Единственный сын состоятельных родителей, стремившихся вывести его в люди, Вернер Риттерштег, кроме своего длинного роста, до сих пор ничем не выделялся среди товарищей. Средних способностей, тяжелодум, он при покойном учителе Гейнциусе оставался в тени. Вступление в ряды «Молодых орлов» было первым крупным успехом в его жизни. Узкая грудь его сразу выпятилась.
Его избрал доктор Фогельзанг; всех других, за одним-единственным исключением, он счел недостойными.
Конечно, таинственность, окружавшая союз «Молодых орлов»: кровавый брудершафт, тайные обряды, тайное судилище, — все это очень привлекало школьников, и они, разумеется, завидовали Веберу и Риттерштегу. Даже не склонный увлекаться Генрих Лавендель и тот, услышав о приеме их в союз, воскликнул: «Lucky dogs!»[18]
Долговязому очень хотелось, чтобы Генрих Лавендель не ограничился одним этим восклицанием. Именно на Генриха ему хотелось произвести впечатление. Риттерштег завидовал его силе и ловкости, восхищался его гибкой, коренастой фигурой, его мастерскими прыжками, поворотливостью, стремительностью. Настойчиво и неуклюже добивался он расположения Генриха Лавенделя. Даже по-английски выучился ради него. Но и тогда, когда он однажды приветствовал Генриха: «How are you, old fellow?»[19] — тот не проявил к нему никакого интереса. Риттерштега мучило это равнодушие, которого даже его успех не мог поколебать.

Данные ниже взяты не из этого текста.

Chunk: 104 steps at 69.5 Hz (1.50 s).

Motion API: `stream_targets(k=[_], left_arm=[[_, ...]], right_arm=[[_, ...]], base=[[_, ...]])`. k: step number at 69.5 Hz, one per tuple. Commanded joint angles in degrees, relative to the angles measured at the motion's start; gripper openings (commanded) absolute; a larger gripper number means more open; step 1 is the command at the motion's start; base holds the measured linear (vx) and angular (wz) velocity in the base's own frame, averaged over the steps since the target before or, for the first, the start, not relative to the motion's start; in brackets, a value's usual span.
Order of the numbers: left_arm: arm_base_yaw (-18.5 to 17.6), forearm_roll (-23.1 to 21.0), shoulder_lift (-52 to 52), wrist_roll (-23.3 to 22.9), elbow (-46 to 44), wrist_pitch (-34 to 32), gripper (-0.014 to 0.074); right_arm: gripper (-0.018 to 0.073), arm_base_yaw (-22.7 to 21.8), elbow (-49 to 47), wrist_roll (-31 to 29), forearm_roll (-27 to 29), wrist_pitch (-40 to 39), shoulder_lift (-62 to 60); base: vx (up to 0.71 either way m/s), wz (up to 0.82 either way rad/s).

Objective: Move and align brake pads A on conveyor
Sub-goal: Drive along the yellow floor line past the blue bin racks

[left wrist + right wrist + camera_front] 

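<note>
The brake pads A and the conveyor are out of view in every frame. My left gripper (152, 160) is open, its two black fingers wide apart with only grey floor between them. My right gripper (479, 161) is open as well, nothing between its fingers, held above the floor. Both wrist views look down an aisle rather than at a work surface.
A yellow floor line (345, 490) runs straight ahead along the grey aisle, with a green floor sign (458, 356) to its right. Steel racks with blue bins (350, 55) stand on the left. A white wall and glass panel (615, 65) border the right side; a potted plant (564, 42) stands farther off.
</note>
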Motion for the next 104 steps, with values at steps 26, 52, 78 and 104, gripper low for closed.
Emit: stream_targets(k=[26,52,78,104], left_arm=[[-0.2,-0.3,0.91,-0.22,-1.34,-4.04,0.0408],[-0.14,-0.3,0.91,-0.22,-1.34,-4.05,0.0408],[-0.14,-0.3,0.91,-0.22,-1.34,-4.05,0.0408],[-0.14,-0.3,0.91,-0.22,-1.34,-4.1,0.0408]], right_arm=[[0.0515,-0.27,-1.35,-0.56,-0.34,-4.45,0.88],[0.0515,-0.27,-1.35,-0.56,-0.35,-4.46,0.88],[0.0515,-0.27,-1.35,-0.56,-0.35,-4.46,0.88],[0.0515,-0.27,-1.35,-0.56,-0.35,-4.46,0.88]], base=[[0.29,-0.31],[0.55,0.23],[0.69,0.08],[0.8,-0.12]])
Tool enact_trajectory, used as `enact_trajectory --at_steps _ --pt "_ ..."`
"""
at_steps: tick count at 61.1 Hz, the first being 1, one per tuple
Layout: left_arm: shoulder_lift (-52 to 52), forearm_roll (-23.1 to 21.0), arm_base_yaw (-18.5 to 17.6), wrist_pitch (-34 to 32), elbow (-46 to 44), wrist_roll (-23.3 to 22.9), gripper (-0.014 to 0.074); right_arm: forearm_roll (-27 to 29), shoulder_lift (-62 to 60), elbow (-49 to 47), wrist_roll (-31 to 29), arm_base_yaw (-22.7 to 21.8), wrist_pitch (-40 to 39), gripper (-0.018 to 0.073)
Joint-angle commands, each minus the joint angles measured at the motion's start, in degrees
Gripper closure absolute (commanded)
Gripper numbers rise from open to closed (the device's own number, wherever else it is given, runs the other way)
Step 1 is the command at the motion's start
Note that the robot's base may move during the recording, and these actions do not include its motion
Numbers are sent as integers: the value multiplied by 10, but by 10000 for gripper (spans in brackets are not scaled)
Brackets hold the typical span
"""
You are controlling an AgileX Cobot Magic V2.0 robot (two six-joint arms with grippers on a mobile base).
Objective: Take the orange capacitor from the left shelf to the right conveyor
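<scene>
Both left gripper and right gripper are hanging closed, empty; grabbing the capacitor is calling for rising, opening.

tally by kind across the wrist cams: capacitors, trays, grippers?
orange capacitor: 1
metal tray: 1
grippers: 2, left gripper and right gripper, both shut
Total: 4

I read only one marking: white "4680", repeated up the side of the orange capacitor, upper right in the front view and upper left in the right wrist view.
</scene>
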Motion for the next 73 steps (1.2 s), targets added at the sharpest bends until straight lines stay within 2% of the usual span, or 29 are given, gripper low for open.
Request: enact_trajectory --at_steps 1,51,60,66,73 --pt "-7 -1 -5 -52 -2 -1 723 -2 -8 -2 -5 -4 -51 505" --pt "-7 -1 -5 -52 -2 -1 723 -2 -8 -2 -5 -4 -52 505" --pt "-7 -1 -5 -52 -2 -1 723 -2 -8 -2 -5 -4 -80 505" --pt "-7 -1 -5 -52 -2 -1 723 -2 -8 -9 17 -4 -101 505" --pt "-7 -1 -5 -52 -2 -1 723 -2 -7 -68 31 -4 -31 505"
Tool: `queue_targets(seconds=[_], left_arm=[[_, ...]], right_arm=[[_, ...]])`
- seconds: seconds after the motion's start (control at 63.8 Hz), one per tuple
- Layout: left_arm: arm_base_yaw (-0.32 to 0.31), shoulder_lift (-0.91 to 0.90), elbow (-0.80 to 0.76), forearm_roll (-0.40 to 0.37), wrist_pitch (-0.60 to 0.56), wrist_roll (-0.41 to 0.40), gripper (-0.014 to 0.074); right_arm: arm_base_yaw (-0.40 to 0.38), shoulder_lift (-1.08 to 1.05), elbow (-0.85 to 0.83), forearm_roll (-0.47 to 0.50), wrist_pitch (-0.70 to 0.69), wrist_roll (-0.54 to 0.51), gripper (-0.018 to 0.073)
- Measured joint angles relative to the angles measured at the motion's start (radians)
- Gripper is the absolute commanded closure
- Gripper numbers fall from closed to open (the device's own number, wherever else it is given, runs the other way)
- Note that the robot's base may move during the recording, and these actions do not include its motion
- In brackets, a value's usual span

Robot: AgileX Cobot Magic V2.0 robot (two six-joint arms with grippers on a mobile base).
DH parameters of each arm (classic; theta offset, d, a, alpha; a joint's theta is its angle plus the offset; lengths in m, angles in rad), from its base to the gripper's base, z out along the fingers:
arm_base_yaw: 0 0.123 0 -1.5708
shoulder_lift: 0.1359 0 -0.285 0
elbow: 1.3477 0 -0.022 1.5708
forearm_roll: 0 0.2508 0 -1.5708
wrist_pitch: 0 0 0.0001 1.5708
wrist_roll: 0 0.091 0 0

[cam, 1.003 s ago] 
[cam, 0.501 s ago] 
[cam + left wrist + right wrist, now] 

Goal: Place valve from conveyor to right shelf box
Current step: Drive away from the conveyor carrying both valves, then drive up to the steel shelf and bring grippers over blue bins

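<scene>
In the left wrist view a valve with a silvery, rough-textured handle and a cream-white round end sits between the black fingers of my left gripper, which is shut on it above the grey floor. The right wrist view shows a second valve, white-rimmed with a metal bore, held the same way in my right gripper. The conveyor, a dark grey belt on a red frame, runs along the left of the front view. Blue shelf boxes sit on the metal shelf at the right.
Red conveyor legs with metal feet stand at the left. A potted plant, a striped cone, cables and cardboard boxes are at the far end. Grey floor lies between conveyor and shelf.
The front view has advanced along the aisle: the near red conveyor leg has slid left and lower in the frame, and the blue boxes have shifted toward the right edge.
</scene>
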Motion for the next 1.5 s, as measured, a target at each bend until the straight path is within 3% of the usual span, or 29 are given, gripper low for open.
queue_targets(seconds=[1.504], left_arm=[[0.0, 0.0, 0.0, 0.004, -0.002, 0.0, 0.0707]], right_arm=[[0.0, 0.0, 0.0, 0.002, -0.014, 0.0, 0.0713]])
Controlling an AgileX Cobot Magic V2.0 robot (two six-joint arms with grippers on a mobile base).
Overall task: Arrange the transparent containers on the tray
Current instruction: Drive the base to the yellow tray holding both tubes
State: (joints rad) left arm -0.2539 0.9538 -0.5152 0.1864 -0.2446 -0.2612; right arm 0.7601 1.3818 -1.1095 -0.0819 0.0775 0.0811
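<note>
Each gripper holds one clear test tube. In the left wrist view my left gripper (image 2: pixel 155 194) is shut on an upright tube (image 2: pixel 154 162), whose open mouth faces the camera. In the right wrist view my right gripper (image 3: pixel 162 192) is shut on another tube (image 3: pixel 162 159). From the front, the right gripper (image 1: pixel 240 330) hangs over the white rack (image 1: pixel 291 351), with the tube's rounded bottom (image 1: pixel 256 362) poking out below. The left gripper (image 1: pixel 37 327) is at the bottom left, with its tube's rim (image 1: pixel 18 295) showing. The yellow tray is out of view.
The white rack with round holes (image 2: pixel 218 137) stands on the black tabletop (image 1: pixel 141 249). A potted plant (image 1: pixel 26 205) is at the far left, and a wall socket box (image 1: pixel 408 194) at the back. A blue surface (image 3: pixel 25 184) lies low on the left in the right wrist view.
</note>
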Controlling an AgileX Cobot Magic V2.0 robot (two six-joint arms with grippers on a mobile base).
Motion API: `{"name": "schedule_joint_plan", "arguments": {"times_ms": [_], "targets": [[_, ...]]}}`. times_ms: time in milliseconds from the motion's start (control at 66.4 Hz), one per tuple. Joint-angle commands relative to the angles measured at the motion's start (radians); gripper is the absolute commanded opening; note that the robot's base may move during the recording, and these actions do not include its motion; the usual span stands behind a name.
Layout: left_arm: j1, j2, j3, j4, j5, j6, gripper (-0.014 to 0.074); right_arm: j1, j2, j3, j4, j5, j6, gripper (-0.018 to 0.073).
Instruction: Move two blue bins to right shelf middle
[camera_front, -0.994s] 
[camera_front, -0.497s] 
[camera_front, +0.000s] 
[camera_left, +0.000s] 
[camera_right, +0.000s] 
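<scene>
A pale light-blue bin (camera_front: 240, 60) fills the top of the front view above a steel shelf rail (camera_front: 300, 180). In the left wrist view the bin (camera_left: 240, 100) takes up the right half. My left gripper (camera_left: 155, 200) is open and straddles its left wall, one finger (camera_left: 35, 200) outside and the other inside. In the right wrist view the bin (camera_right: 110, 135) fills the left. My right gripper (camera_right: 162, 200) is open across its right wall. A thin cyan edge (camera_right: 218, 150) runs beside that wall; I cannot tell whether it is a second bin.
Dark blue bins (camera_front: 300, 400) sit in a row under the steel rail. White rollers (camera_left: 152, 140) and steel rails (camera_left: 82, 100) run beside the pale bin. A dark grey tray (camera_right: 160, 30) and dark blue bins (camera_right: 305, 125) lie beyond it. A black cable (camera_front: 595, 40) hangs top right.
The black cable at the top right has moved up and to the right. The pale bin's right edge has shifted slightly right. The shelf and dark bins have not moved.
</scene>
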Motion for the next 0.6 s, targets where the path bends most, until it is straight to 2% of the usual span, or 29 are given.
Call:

Кроме посвящения Вебера и Риттерштега в «Молодые орлы», никаких событий в классе не произошло. Гимназисты быстро привыкли к своему наставнику-нацисту. Он не пользовался особой любовью класса, но и не был особенно нелюбим, — он был учителем, как все другие учителя, и им перестали заниматься. Феноменальные достижения Генриха Лавенделя в футболе волновали класс больше, чем суждения Фогельзанга.
Успокоился и директор гимназии Франсуа. Мягкий, миролюбивый, сидел он в просторном директорском кабинете между бюстами Вольтера и Фридриха Великого. Вот уже почти три недели, как Фогельзанг здесь, и пока не произошло ни одной неприятности. Одно огорчало господина Франсуа: ужасный немецкий язык доктора Фогельзанга и его единомышленников, этот казарменный, канцелярский, штампованный новый немецкий язык. Перед сном, сидя на кровати и бережно спуская помочи, он горестно жаловался жене:
— Этот человек погубит все, что я дал мальчикам. Мысль и слово тождественны. Семь лет старались мы научить наших мальчиков простому и ясному немецкому языку. И вдруг министерство выпускает на них этого тевтона. Черепу новорожденного можно придать любую форму: удлиненную или круглую. Как знать, усвоили ли дети немецкий язык настолько, чтобы оказать сопротивление этому искаженному, псевдонемецкому языку? Мне горько подумать, что им придется вступить в жизнь без ясных понятий, выраженных ясными словами. — Добрые глаза господина Франсуа грустно смотрели сквозь неоправленные толстые стекла очков.